La même défaillance de l'information américaine a marqué l'analyse de la politique internationale. Avant le 11 septembre, les principaux médias n'avaient presque aucun correspondant au Pakistan et en Afghanistan ; ils consacraient d'ailleurs moins de 2 % de leur surface rédactionnelle aux nouvelles de l'étranger... Après les attentats, les journalistes américains ont admis qu'il leur faudrait désormais prendre plus au sérieux la colère et le sentiment d'injustice provoqués dans le monde par la politique étrangère de leur pays. Cette lucidité n'a eu presque aucun effet durable. On le constate à propos de l'Irak (11). Et faits divers ou informations people continuent à encombrer les ondes (12).
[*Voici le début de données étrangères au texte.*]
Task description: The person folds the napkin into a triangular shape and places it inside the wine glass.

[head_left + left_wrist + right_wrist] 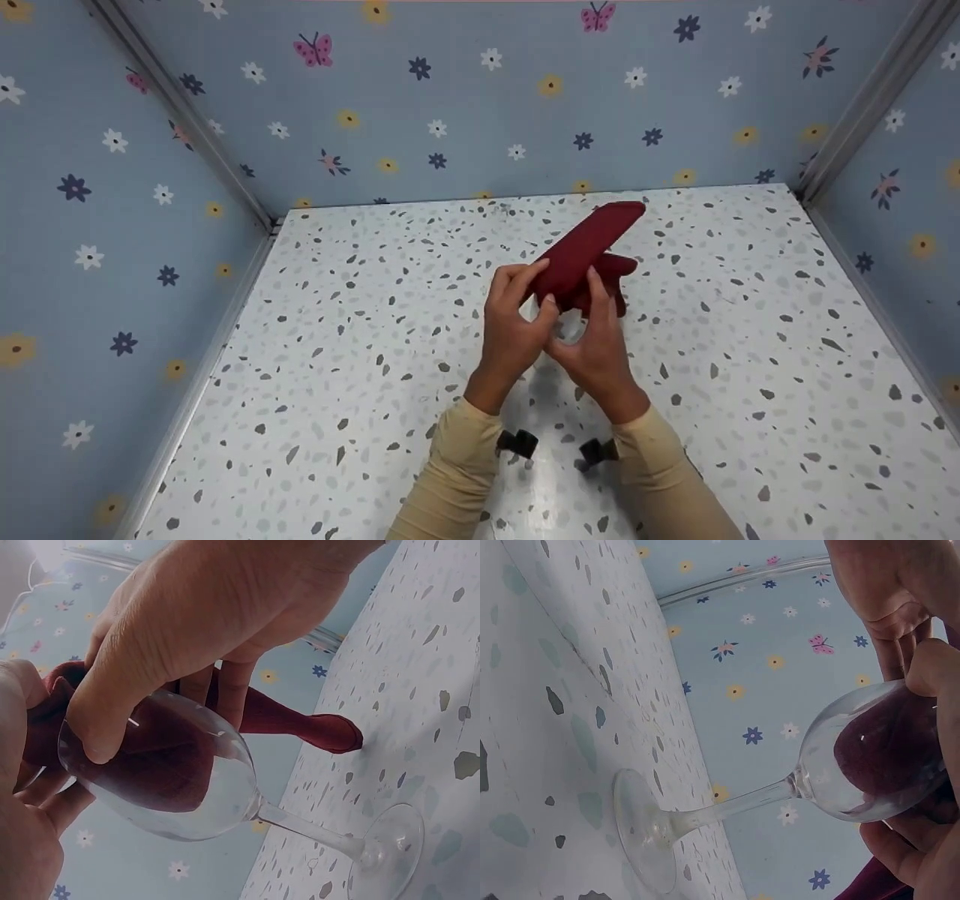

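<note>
A dark red cloth, folded into a long flap, rises from between both hands over the speckled table. Part of it is pushed into the bowl of a clear wine glass, and another end hangs outside behind the bowl. The glass stands upright, its foot on the table. My left hand pinches the cloth at the rim, thumb in front and fingers behind. With thumb near the rim and fingers round the bowl, my right hand grips the glass. Overhead, the hands and cloth hide most of the glass.
Blue flowered panels enclose the white speckled table at the back and both sides, with metal strips at the corners. Black wrist mounts stick out inward from the tan sleeves.
</note>
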The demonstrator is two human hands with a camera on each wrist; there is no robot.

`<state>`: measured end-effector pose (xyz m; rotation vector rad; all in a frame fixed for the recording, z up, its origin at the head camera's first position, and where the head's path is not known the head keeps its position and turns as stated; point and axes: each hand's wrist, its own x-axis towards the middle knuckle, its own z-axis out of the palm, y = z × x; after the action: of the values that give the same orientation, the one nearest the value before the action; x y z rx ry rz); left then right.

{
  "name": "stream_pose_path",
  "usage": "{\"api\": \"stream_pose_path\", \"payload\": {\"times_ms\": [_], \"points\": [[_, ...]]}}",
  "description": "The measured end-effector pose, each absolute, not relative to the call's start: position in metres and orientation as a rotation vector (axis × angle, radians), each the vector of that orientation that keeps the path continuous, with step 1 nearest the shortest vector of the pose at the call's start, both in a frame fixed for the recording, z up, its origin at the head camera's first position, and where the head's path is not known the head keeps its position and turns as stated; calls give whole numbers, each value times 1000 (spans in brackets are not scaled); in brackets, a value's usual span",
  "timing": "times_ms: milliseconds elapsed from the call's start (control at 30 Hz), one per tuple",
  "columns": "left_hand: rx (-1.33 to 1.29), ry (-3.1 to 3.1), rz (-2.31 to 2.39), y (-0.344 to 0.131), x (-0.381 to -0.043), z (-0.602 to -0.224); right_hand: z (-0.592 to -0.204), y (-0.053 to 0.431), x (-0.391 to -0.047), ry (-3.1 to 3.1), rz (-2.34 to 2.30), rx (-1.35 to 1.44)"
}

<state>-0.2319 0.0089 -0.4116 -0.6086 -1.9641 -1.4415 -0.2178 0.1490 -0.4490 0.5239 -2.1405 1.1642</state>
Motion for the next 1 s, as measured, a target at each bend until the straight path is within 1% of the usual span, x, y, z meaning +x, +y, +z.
{"api": "stream_pose_path", "payload": {"times_ms": [300, 467, 867, 1000], "points": [[-503, -2017, -1247, 9, -231, -414, -445, 152, -216, -2187, 1092, 485], [-461, -2024, -1228, 7, -231, -415, -445, 151, -216, -2219, 1091, 457], [-538, -2026, -1190, 2, -229, -418, -446, 152, -216, -2205, 1105, 473], [-528, -2027, -1232, 3, -229, -415, -444, 153, -217, -2200, 1107, 492]]}}
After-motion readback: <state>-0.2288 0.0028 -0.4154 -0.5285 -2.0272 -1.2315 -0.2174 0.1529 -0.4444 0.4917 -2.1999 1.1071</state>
L'essor d'Internet et la profusion de nouvelles applications dans le paysage numérique laissaient espérer que nul ne serait jamais assez puissant pour brider les potentialités d'une technologie désormais accessible à (presque) tous. Mais l'actuelle vague de concentrations dans ce secteur, en même temps qu'elle appauvrit la vie culturelle de la nation, menace de recouvrir là aussi la variété d'opinions et d'idées qu'on observe dans la société par la voix réactionnaire des conglomérats.

Eric Klinenberg, pour Le Monde diplomatique (avril 2003) - Observatoire Français des Médias - http://www.observatoire-medias.info/

(1) Ben Bagdikian, The Media Monopoly, sixième édition, Beacon Press, Boston, 2000.
(2) Sur la hiérarchie de l'information aux Etats-Unis et en particulier sur le sacrifice de l'actualité internationale, lire Serge Halimi, " Un journalisme de racolage ", Le Monde diplomatique, août 1998.
(3) Cf. Mark Crispin Miller, " What's Wrong with this Picture ? ", The Nation, New York, 7 janvier 2002.
(4) Center for Public Integrity, Off the Record : What Media Corporations Don't Tell you about their Legislative Agendas, 2000.
(5) La règle, dans ce dernier cas, interdisait que l'une de ces chaînes compte parmi les quatre plus importantes s'il n'existait pas par ailleurs huit autres chaînes indépendantes...
(6) La réglementation des financements des partis politiques s'est heurtée au même type d'objection.
(7) Pour les détails de ce rapport, voir sur le site du Media Access Project.
(8) Lire Dmitri Williams, " Synergy Bias : Conglomerates and Promotion in the News ", Journal of Broadcasting and Electronic Media, vol. 46, 3, p. 453-472.
(9) Lire " Journalistes à tout faire de la presse américaine ", Le Monde diplomatique, février 1999.
(10) Sur ces " ménages ", lire Howard Kurtz, " And the Enron Pundits... ", Washington Post, 30 janvier 2002. Cf. également Serge Halimi, " Les journalistes américains en accusation ", Le Monde diplomatique, août 1996.
(11) Lire Eric Alterman, " Il paraît que les médias américains sont de gauche... ", Le Monde diplomatique, mars 2003.
(12) Cf. " After 9/11, Has Anything Changed ? ", Columbia Journalism Review, novembre-décembre 2002.